**Prompt**. Every entry in the data is to be written out exactly; no picture belongs in the copy.

**Entries provided**.
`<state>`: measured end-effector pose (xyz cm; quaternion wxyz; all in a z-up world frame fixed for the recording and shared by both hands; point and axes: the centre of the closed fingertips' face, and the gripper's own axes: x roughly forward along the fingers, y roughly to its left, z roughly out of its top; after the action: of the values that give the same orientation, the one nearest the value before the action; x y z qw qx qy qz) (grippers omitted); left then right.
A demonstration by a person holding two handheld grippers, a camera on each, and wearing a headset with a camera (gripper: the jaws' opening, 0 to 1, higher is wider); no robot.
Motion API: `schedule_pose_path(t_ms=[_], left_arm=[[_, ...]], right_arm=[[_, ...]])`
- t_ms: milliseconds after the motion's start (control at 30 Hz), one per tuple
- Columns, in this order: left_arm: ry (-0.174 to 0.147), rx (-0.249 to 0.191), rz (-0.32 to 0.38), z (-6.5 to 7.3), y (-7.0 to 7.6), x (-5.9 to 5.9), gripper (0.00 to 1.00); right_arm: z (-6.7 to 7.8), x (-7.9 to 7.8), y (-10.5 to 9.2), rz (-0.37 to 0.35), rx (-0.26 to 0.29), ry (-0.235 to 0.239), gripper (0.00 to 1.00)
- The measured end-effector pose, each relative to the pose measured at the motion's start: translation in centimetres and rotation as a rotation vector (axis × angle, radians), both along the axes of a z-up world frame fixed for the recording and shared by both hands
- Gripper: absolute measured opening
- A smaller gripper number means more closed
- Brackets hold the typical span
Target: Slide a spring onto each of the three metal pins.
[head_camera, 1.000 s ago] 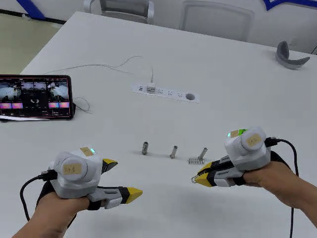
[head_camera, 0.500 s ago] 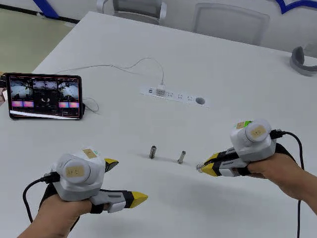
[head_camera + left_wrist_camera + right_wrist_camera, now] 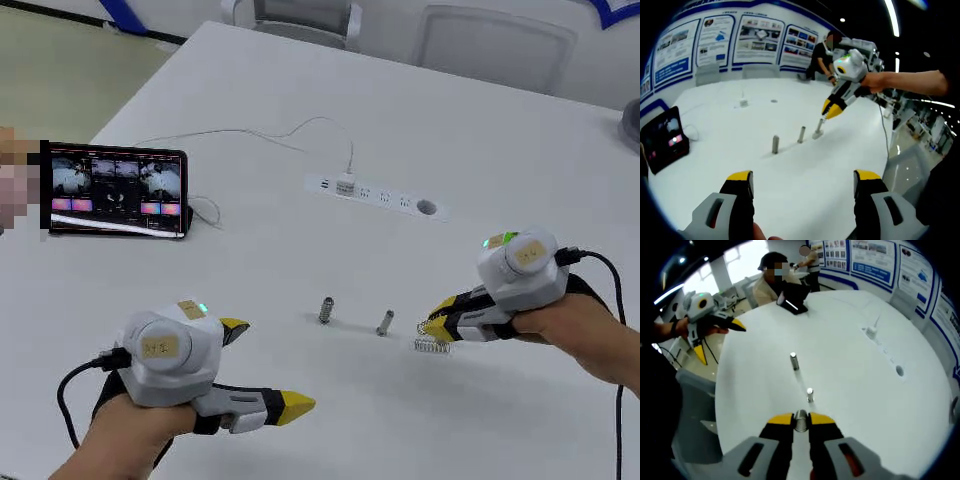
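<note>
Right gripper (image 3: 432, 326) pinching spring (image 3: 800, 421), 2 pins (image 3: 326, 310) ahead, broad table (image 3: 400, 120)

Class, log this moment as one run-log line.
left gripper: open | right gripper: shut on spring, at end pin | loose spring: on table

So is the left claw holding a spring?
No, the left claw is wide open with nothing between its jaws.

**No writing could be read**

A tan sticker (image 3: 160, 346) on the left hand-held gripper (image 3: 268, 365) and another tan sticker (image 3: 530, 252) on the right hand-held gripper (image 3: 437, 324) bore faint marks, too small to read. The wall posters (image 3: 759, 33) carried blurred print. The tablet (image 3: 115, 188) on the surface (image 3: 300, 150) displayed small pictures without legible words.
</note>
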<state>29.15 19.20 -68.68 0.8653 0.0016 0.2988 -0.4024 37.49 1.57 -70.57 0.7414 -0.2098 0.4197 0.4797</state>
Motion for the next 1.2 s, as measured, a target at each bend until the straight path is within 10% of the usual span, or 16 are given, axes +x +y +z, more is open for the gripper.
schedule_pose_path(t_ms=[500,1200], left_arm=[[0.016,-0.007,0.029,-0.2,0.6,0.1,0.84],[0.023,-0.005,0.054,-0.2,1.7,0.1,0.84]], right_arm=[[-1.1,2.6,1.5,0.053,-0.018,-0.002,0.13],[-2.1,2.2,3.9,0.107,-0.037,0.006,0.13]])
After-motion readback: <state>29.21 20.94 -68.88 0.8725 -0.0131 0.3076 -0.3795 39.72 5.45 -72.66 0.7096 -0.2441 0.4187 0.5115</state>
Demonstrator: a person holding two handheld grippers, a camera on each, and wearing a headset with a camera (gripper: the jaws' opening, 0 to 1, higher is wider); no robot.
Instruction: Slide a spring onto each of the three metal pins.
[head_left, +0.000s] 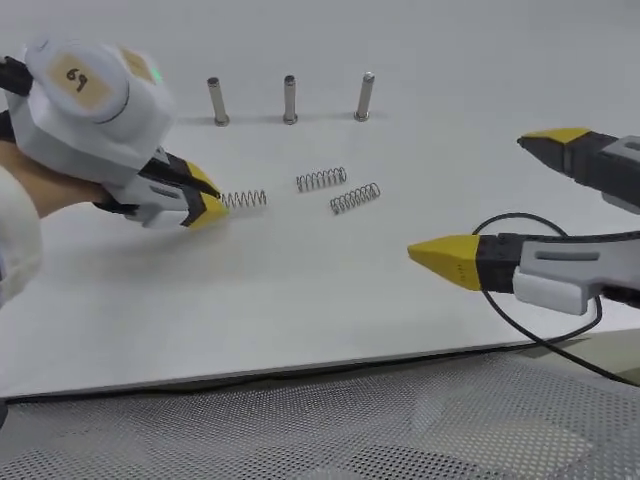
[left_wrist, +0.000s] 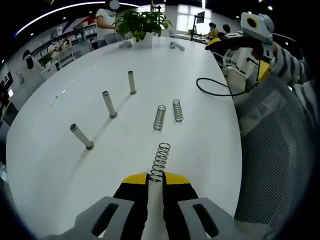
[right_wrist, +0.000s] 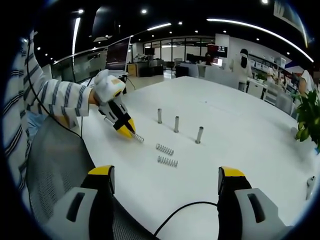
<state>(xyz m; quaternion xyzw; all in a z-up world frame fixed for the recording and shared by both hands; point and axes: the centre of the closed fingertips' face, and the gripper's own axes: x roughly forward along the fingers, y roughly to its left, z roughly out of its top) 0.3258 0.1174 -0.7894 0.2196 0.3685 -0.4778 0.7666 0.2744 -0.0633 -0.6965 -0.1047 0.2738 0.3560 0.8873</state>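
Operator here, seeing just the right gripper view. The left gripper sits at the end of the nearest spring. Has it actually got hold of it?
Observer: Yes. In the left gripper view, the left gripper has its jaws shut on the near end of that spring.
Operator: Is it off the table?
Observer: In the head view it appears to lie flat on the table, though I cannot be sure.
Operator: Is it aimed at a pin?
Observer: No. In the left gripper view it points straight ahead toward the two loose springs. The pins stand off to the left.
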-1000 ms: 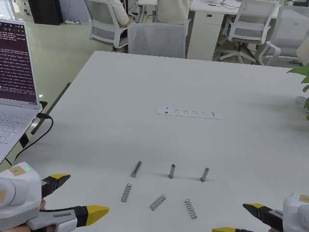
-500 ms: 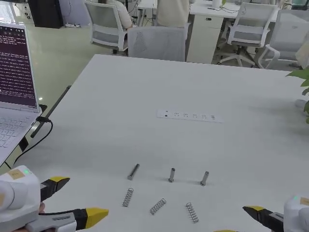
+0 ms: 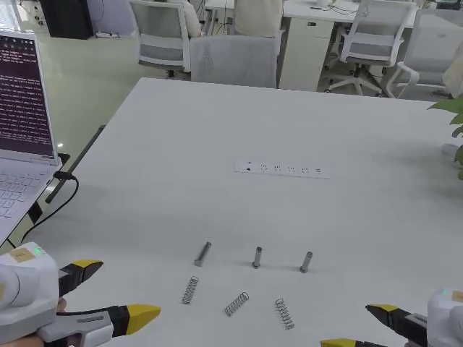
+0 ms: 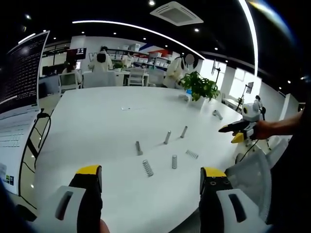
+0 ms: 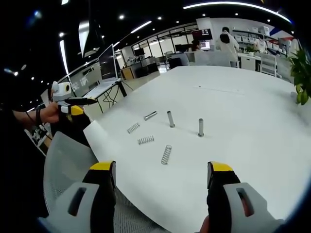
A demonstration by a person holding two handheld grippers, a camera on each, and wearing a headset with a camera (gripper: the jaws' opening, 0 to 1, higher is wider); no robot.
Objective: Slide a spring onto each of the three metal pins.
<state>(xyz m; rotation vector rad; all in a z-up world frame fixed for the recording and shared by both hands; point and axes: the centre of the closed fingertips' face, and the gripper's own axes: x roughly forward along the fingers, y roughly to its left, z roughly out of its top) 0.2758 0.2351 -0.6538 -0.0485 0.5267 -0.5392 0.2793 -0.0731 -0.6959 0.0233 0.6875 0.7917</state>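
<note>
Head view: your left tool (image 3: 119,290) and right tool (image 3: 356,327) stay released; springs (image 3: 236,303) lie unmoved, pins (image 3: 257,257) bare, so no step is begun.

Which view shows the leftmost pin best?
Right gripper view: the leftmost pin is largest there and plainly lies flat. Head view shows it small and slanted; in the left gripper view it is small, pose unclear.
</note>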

**Worked solution**.
`<state>`: measured end-effector pose (xyz cm; quaternion wxyz; all in a z-up world frame fixed for the recording and shared by both hands; point and axes: the centre of the closed fingertips' face, and the gripper's own axes: x roughly forward along the fingers, y roughly to its left, z roughly out of its top; after the action: of the values that give the same orientation, the one nearest the value before the action; x y z qw qx qy qz) (grippers omitted); left then right.
A demonstration by a person holding two handheld grippers, a camera on each, and wearing a headset with a camera (gripper: the jaws' opening, 0 to 1, higher is wider); no robot.
Motion API: `schedule_pose_path(t_ms=[_], left_arm=[[_, ...]], right_arm=[[_, ...]])`
- t_ms: milliseconds after the motion's start (control at 30 Hz), one per tuple
- Columns, in this order: left_arm: ry (-0.174 to 0.147), rx (-0.249 to 0.191), rz (-0.32 to 0.38), z (-6.5 to 7.3), y (-7.0 to 7.6), x (-5.9 to 5.9), gripper (0.00 to 1.00); right_arm: z (-6.7 to 7.8), x (-7.9 to 7.8), y (-10.5 to 9.2), rz (-0.37 to 0.35), rx (-0.26 to 0.29), ry (-0.235 to 0.239), gripper (0.00 to 1.00)
- The measured end-effector pose, each relative to the pose measured at the motion's start: translation in centimetres and rotation as a rotation vector (axis × angle, radians), both along the axes of a z-up world frame fixed for the recording and shared by both hands
- Gripper: absolute measured opening
- A smaller gripper number means more closed
- Brackets hold the typical span
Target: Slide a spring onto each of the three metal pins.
[head_camera, 1.000 s ago] 
[head_camera, 0.500 s ago] 
[head_camera + left_wrist_camera + right_wrist_camera, now] 
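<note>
Right gripper (image 3: 432, 326) pinching spring (image 3: 800, 421), 2 pins (image 3: 326, 310) ahead, broad table (image 3: 400, 120)

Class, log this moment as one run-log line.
left gripper: open | right gripper: shut on spring, at end pin | loose spring: on table

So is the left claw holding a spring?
No, the left claw is wide open with nothing between its jaws.

**No writing could be read**

A tan sticker (image 3: 160, 346) on the left hand-held gripper (image 3: 268, 365) and another tan sticker (image 3: 530, 252) on the right hand-held gripper (image 3: 437, 324) bore faint marks, too small to read. The wall posters (image 3: 759, 33) carried blurred print. The tablet (image 3: 115, 188) on the surface (image 3: 300, 150) displayed small pictures without legible words.
</note>
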<state>29.15 19.20 -68.68 0.8653 0.0016 0.2988 -0.4024 37.49 1.57 -70.57 0.7414 -0.2098 0.4197 0.4797</state>
Motion for the next 1.2 s, as measured, a target at each bend until the straight path is within 10% of the usual span, or 16 are given, axes +x +y +z, more is open for the gripper.
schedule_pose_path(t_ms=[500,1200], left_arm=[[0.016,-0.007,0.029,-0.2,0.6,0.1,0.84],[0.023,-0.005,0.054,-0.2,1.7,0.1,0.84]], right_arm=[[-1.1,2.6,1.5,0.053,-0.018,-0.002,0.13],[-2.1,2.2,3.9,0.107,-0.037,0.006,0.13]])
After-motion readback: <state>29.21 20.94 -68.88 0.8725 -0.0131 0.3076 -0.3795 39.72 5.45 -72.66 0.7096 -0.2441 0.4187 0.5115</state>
Demonstrator: a person holding two handheld grippers, a camera on each, and wearing a headset with a camera (gripper: the jaws' opening, 0 to 1, higher is wider); no robot.
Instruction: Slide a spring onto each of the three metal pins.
[head_left, +0.000s] 
[left_wrist, +0.000s] 
[right_wrist, +0.000s] 
<state>(xyz m; quaternion xyzw; all in a z-up world frame fixed for the recording and shared by both hands; point and axes: the centre of the closed fingertips' face, and the gripper's own axes: x roughly forward along the fingers, y roughly to its left, z roughly out of its top) 0.3258 0.1174 -0.7894 0.2196 0.3685 -0.4778 0.7666 0.2744 -0.0633 -0.6965 -0.1047 0.2738 0.3560 0.8873</state>
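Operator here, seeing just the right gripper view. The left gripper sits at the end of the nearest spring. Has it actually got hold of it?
Observer: Yes. In the left gripper view, the left gripper has its jaws shut on the near end of that spring.
Operator: Is it off the table?
Observer: In the head view it appears to lie flat on the table, though I cannot be sure.
Operator: Is it aimed at a pin?
Observer: No. In the left gripper view it points straight ahead toward the two loose springs. The pins stand off to the left.
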-1000 ms: 
-500 ms: 
+0 ms: 
+0 ms: 
+0 ms: 
A demonstration by a person holding two handheld grippers, a camera on each, and wearing a headset with a camera (gripper: the jaws' opening, 0 to 1, higher is wider); no robot.
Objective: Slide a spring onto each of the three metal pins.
<state>(xyz m; rotation vector rad; all in a z-up world frame fixed for the recording and shared by both hands; point and axes: the centre of the closed fingertips' face, and the gripper's own axes: x roughly forward along the fingers, y roughly to its left, z roughly out of its top) 0.2758 0.2351 -0.6538 -0.0485 0.5267 -0.5392 0.2793 -0.0731 -0.6959 0.0233 0.6875 0.7917</state>
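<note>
Head view: your left tool (image 3: 119,290) and right tool (image 3: 356,327) stay released; springs (image 3: 236,303) lie unmoved, pins (image 3: 257,257) bare, so no step is begun.

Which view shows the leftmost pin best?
Right gripper view: the leftmost pin is largest there and plainly lies flat. Head view shows it small and slanted; in the left gripper view it is small, pose unclear.
</note>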

The output for this exercise is complete.